Floating cities, “photon kites,” and structures on stilts: these are just a few of Lebbeus Woods’s imagined projects. In the tradition of such theoretical architects as Étienne-Louis Boullée, who defied the limits of 18th-century engineering with proposals for impossible-to-build monuments, Woods practiced architecture for decades without creating permanent structures (until 2012, the year of his death). Now, the Drawing Center in New York has published the diagrams, drawings, and plans comprising a traveling exhibition organized by Joseph Becker and Jennifer Dunlop Fletcher at the San Francisco Museum of Modern Art. Seen together, Woods’s work suggests a hybrid of Escher, Leonardo, and Piranesi, one that is irresistibly fanciful but underpinned by rigorous ethical and ideological convictions.

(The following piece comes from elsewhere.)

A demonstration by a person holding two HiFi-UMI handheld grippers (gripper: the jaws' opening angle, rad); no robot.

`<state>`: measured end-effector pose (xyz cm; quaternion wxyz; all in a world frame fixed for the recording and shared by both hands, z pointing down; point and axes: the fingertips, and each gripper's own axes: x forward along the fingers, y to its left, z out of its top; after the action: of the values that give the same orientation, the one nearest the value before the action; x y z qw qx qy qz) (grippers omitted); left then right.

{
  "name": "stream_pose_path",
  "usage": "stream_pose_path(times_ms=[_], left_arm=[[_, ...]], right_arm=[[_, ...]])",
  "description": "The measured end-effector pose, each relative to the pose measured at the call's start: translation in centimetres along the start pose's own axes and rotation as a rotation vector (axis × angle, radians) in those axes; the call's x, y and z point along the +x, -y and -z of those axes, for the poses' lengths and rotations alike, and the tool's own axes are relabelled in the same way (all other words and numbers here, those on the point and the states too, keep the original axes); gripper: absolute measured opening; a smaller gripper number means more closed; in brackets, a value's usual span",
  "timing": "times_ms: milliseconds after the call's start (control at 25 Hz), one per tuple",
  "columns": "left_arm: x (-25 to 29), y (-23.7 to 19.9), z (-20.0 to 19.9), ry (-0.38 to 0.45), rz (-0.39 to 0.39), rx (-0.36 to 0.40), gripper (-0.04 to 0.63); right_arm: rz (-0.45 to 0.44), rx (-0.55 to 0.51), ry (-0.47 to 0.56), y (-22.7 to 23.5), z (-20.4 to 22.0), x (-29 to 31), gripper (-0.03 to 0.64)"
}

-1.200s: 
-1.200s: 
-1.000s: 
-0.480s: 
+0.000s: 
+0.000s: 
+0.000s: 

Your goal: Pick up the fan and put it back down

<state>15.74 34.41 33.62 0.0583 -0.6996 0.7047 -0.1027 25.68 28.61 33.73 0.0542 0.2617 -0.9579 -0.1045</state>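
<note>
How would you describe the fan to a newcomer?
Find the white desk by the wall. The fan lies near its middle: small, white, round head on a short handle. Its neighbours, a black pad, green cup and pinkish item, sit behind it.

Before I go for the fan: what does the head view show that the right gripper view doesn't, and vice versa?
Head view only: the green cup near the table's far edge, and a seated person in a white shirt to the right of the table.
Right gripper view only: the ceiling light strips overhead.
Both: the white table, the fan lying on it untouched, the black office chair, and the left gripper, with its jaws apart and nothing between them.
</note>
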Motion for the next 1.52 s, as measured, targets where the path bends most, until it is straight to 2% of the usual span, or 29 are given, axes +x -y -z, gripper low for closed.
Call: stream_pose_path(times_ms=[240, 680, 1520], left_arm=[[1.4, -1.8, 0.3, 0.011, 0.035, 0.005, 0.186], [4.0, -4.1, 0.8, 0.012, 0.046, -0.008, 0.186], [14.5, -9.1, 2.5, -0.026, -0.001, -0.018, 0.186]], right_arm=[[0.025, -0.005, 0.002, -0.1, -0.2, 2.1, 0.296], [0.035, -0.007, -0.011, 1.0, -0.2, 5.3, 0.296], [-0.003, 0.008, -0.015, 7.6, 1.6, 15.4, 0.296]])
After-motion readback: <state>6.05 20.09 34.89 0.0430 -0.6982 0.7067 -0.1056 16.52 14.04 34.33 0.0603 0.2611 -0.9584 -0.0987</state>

Looking at the drawings and notes that make up this reissued artist book, one yearns to claim Ray Johnson, the founder of the mail art movement, as a correspondent in this e-mail–benighted age. The project consists of the letters Johnson, who died in 1995, sent to his friend, the poet and Fluxus artist Dick Higgins, and is part of his movement, in which small works are sent through the post, creating a system of sharing work outside museums and galleries. By turns humorous, clever, and paranoid (“Dorothy Podber is going to put 183 agents in your apartment,” reads one scrap), the book grants readers highly personal access to Johnson’s unique mind.
Lygia Clark: The Abandonment of Art, 1948–1988
Edited by Cornelia Butler and Luis Pérez-Oramas; Contributions by Sergio Bessa, Eleonora Fabião, Briony Fer, Geaninne Gutiérrez-Guimarães, André Lepecki, Zeuler Lima, Christine Macel, and Frederico de Oliveira Coelho
The Museum of Modern Art
AMAZON POWELLS INDIEBOUND
Few artists have moved with such fluidity between movements and materials as the late Brazilian artist Lygia Clark, who died in 1988. This new monograph, published in tandem with her retrospective at the Museum of Modern Art in New York (through August 24), curated by Luis Pérez-Oramas and Connie Butler, complements Clark’s protean practice with ten insightful essays exploring her influences and interest in architecture, among other themes. The book also includes examples of Clark’s own self-reflective writing. In a letter to her friend (and rival), the artist Hélio Oiticica, she wrote, “I am constantly changing, questioning myself in wonderment.” As it charts the evolution of her work from realist painting to geometric abstraction to ephemeral works involving the body, the book makes Clark’s relentless curiosity and experimentation abundantly clear.
Jeff Koons: A Retrospective
By Scott Rothkopf; Contributions by Antonio Damasio, Jeffrey Deitch, Isabelle Graw, Achim Hochdörfer, Michelle Kuo, Rachel Kushner, Pamela M. Lee, and Alexander Nagel
Whitney Museum of American Art; Yale University Press
AMAZON POWELLS INDIEBOUND
Despite his titanic art world status, Jeff Koons has never been the subject of a retrospective, nor of a book this comprehensive. Charting every significant series of works, from basketballs and vacuum cleaners to paintings and pornography to blown-up tchotchkes and balloon animals, along with a wealth of ephemera, the catalogue delivers. Eight pithy texts from a diverse array of academics, writers, scientists, and museum folk (the contributions from novelist Rachel Kushner and Renaissance scholar Alexander Nagel particularly shine) augment Whitney curator Scott Rothkopf’s essay.